I am currently migrating a workflow from the RSP Jupyter portal into batch processing on NERSC. I have run into the issue that the TAP service has rate limits and so my workflow (which involves accessing various Object, Visit, etc tables) multiplied by N jobs is immediately given an error for overloading TAP. I had understood that the reason for having the Rubin data and the compute right next to each other (i.e. on the RSP and NERSC) was to mitigate the effects of data transfer through the internet and to avoid these kinds of strong rate limits.
Should I rewrite everything to work with the Butler? Does that behave better at directly accessing the data on NERSC rather than going through a portal? Because I have looked into that and the Butler seems much less efficient than TAP (you often have to download whole columns and do selection client side rather than server side). As another point, beyond the reduced efficiency of loading extra data in memory, is that using the Butler to reproduce TAP style ADQL queries requires much more code. I understand the Butler has access to the tables/catalogues, so are there plans to add ADQL queries as an option?
As a final note, it was very jarring when migrating from the RSP to NERSC (and presumably any other IDAC) that the lsst stack is different on the RSP than anywhere else. I loaded the exact same version on the RSP and NERSC (v29.2.0) and I was unable to do from lsst.rsp import get_tap_service. I think if there are going to be RSP specific tools then those should have their own package, rather than being added in to the lsst stack sometimes.

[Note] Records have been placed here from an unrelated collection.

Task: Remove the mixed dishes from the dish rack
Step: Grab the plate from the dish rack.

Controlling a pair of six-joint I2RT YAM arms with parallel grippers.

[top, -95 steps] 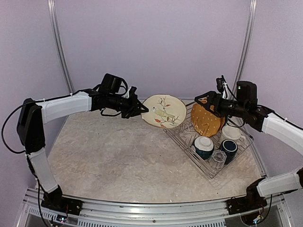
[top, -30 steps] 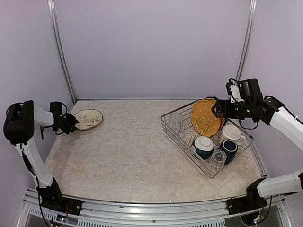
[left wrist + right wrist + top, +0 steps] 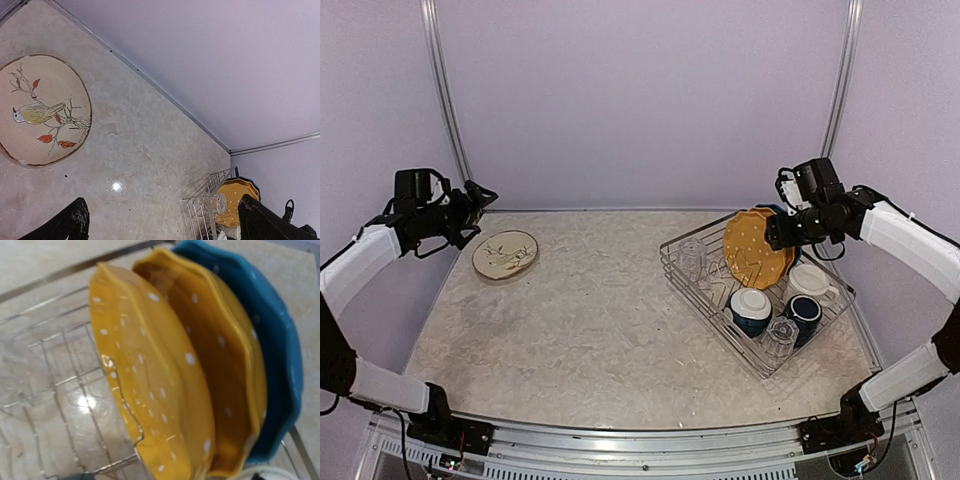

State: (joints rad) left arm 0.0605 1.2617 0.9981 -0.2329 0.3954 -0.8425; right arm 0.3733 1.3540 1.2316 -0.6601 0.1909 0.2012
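Observation:
The cream floral plate (image 3: 505, 254) (image 3: 42, 110) lies flat on the table at the far left. My left gripper (image 3: 470, 200) (image 3: 165, 227) hangs above and behind it, open and empty. The dish rack (image 3: 705, 303) (image 3: 200, 212) stands at the right. On edge in its tines stand two orange plates (image 3: 757, 248) (image 3: 155, 400) and, behind them, a blue plate (image 3: 280, 340). My right gripper (image 3: 777, 230) is at the upper right edge of the orange plates; its fingers are out of the right wrist view, so its state is unclear.
Also in the rack are a clear glass (image 3: 692, 258) at the far left corner, a teal bowl (image 3: 751, 308), a navy mug (image 3: 804, 312), a cream mug (image 3: 810, 282) and a second glass (image 3: 780, 333). Walls close in at the back and sides.
My left gripper has opened, let go of the floral plate on the table and lifted away. My right gripper has moved left, closer to the orange plates.

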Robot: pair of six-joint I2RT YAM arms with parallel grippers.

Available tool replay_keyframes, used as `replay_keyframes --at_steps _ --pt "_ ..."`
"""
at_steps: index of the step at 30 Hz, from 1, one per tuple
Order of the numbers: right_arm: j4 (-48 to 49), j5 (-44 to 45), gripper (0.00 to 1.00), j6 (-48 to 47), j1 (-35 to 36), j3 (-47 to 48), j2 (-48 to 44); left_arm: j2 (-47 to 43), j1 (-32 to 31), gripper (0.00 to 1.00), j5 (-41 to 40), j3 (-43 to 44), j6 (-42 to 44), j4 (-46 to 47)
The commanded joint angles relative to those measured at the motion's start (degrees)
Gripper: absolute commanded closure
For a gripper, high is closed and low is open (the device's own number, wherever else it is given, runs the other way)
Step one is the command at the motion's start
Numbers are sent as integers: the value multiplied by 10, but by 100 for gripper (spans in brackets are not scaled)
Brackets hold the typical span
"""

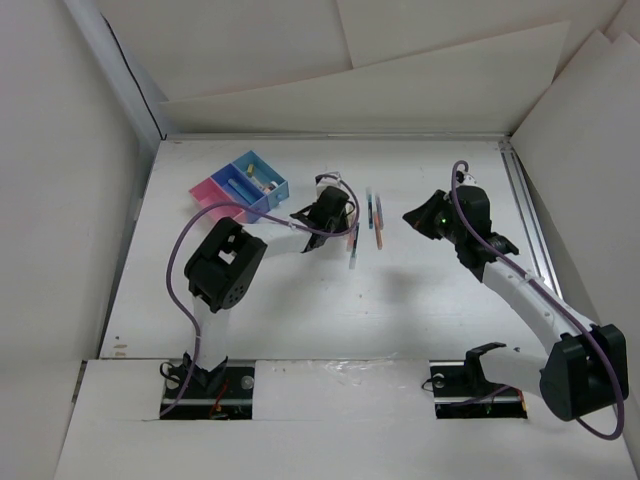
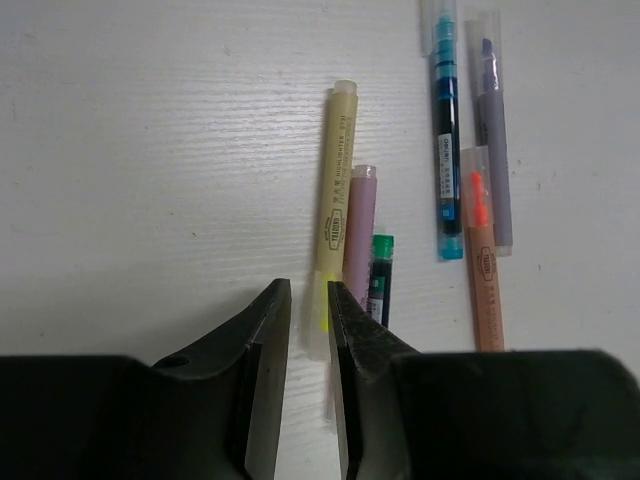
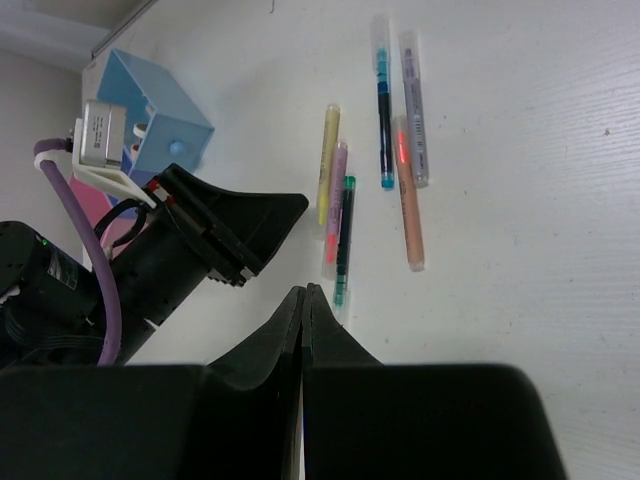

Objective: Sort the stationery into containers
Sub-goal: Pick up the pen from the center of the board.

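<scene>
Yellow pen point(image 2: 335, 190) is lying midway between the bench's point(image 2: 150, 150) side edges, its long axis running straight away from my left fingers point(image 2: 272, 330). They are narrowly bracketing its near end; whether they are gripping it, I cannot tell. Right fingers point(image 3: 322, 335) are hanging closed, empty, farther off.

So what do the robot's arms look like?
The left arm and right arm have white links, black joints and a purple cable each. The left gripper and right gripper have black wedge-shaped fingers. A green light glows near the right wrist.

txt on yellow pen point(image 2: 337, 180) illegible (too small)
</scene>
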Motion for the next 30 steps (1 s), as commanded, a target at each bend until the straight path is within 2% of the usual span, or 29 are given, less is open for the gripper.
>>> replay_keyframes --at_steps 1,5,13,22,25,27,28,30 --pt "27 -3 100 -8 8 -5 4 -25 -2 81 26 4 2 22" --pt "27 -3 100 -8 8 -5 4 9 -7 81 27 38 14 -6" --pt "27 -3 100 -8 8 1 4 29 -7 81 21 48 20 -13" --pt "27 -3 100 -8 8 1 4 66 -20 80 -39 93 38 -72" --pt "27 -3 92 -8 8 1 4 77 -26 79 -55 105 38 -90" --pt "27 -3 87 -8 8 1 4 77 -26 82 -60 99 38 -90" --pt "27 -3 85 -8 8 1 4 72 -26 97 -67 93 33 -90" --pt "27 -3 84 -8 8 1 4 59 -26 100 -76 88 27 -90"
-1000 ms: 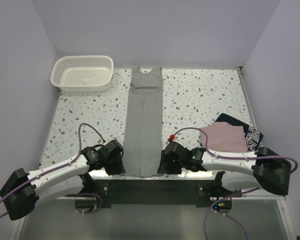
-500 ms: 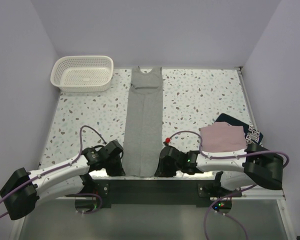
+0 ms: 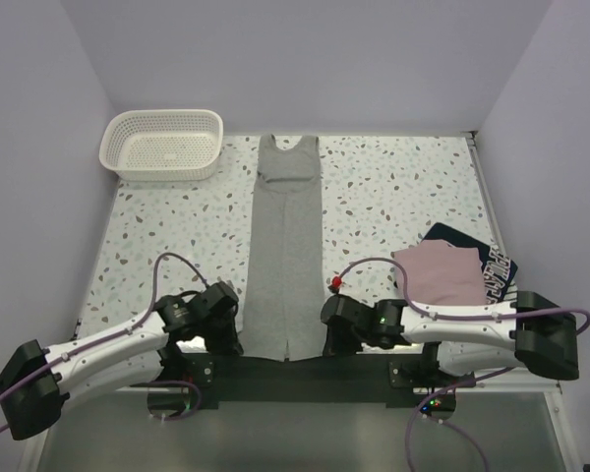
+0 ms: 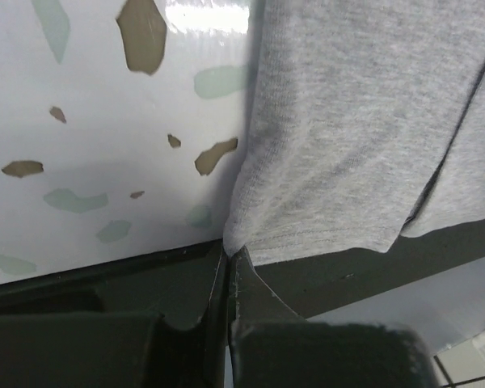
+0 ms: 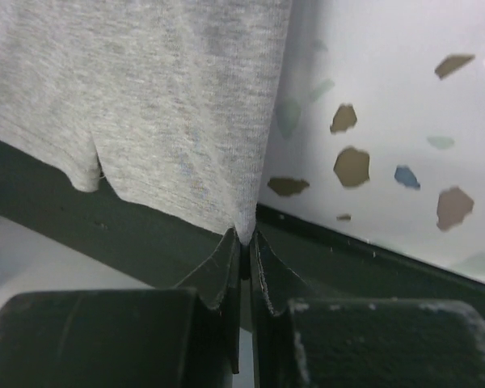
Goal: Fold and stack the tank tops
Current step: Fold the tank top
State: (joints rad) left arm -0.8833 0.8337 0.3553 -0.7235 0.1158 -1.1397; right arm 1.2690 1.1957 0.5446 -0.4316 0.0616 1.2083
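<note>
The plain grey cloth tank top [image 3: 285,251] lies flat as one long narrow strip down the middle of the speckled terrazzo tabletop [image 3: 393,197]. Its neck and straps are at the far edge, and its hem is at the near edge, hanging just over it. Its long axis runs straight from the near edge to the far edge, so carrying the hem toward the neck would mean moving directly away from the arm bases.

The left gripper [image 4: 229,252] is at the hem's left corner and the right gripper [image 5: 245,236] at its right corner. In each wrist view the two fingers are pressed together with a pinch of grey cloth between their tips. Both arms sit equally near, one on either side of the strip.

A folded dusty pink top [image 3: 441,272] rests on a navy lettered top [image 3: 499,273] by the right edge, well apart. A white plastic lattice basket [image 3: 167,169] sits in the far-left corner.
</note>
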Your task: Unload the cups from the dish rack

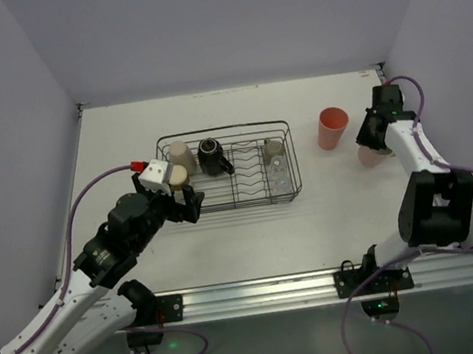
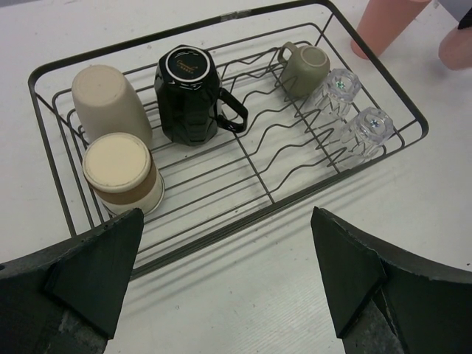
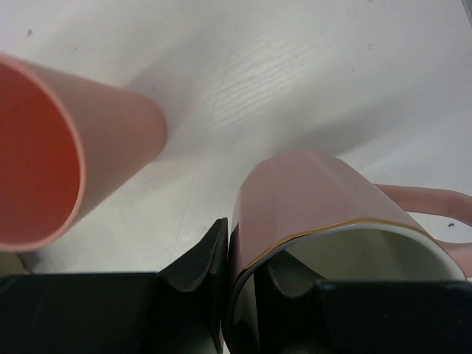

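The dish rack (image 1: 221, 130) stands mid-table, also in the left wrist view (image 2: 383, 71). It holds upside down a tan cup (image 2: 110, 99), a cream cup with a tan band (image 2: 122, 171), a black mug (image 2: 188, 92), a grey-olive cup (image 2: 304, 68) and two clear glasses (image 2: 341, 85). My left gripper (image 2: 226, 214) is open and empty, just above the rack's near rim (image 1: 189, 205). The coral-pink tumbler (image 1: 333, 128) stands upright on the table right of the rack. My right gripper (image 3: 247, 258) is shut on the pale pink mug's (image 3: 324, 199) wall beside the tumbler (image 3: 81, 155).
White walls close the table at the back and both sides. The right arm (image 1: 419, 160) bends along the right edge. A cable loops from the left arm (image 1: 99, 267) at the near left.
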You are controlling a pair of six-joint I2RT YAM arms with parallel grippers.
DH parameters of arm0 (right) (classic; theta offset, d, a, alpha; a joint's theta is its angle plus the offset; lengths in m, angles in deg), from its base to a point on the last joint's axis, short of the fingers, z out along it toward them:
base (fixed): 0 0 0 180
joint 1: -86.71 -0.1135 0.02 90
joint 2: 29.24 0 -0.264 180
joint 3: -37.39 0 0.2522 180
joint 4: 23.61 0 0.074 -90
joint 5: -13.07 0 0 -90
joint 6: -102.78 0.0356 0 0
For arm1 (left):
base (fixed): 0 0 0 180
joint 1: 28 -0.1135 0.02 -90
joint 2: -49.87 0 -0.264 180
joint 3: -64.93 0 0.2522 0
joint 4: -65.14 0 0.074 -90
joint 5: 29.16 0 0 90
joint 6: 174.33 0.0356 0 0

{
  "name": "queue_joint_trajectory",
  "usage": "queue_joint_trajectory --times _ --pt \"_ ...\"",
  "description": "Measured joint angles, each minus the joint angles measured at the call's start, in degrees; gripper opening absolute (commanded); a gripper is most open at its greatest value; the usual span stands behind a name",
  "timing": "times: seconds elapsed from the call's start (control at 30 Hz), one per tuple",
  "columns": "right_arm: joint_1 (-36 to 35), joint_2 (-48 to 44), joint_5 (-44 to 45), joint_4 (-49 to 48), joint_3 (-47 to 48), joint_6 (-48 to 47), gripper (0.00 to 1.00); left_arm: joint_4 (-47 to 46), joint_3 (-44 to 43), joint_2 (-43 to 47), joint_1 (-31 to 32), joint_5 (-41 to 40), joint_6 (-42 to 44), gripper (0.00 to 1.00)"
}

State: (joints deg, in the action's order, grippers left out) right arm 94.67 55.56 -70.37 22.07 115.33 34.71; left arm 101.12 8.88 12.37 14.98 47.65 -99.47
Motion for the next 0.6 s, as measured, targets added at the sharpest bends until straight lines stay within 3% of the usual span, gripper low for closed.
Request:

All of this is conditioned on me being very new to all this, so perhaps I am missing something and my above points (except the lsst.rsp thing) are moot.
Hi @plazas I think my username is just connorstone. I had 10 jobs running simultaneously so there’s a good chance the TAP service got 10 calls all within a few miliseconds of each other. Though I intend to scale up quite a bit (maybe hundreds or low thousands for now).
So that is not the only reason rate (and other resource) limits exist. Some other reasons are maintaining fairness to make sure one user does not consume all other resources to the detriment of other users, and incentivizing better engineering choices, both of which are very relevant here. This is why every public API service (like Github) applies rate limits.
There is a limit to 12 simultaneous queries in flight for the Qserv-backed TAP service. You can see the current limit by going to data.lsst.cloud → your username → Settings → Quota. There is also an overall API rate limit for TAP (also listed on your quotas page), currently at 200 API requests per minute. However, this does not mean 200 TAP queries; for example depending on what client you are using and how you are using it, it may be making far more requests on your behalf. For example, according to our logs you were limited from the 200/minute limit when you were only doing 24 queries a minute, because likely your client (pyvo for example) was polling our service under the hood every second to check whether the query was complete.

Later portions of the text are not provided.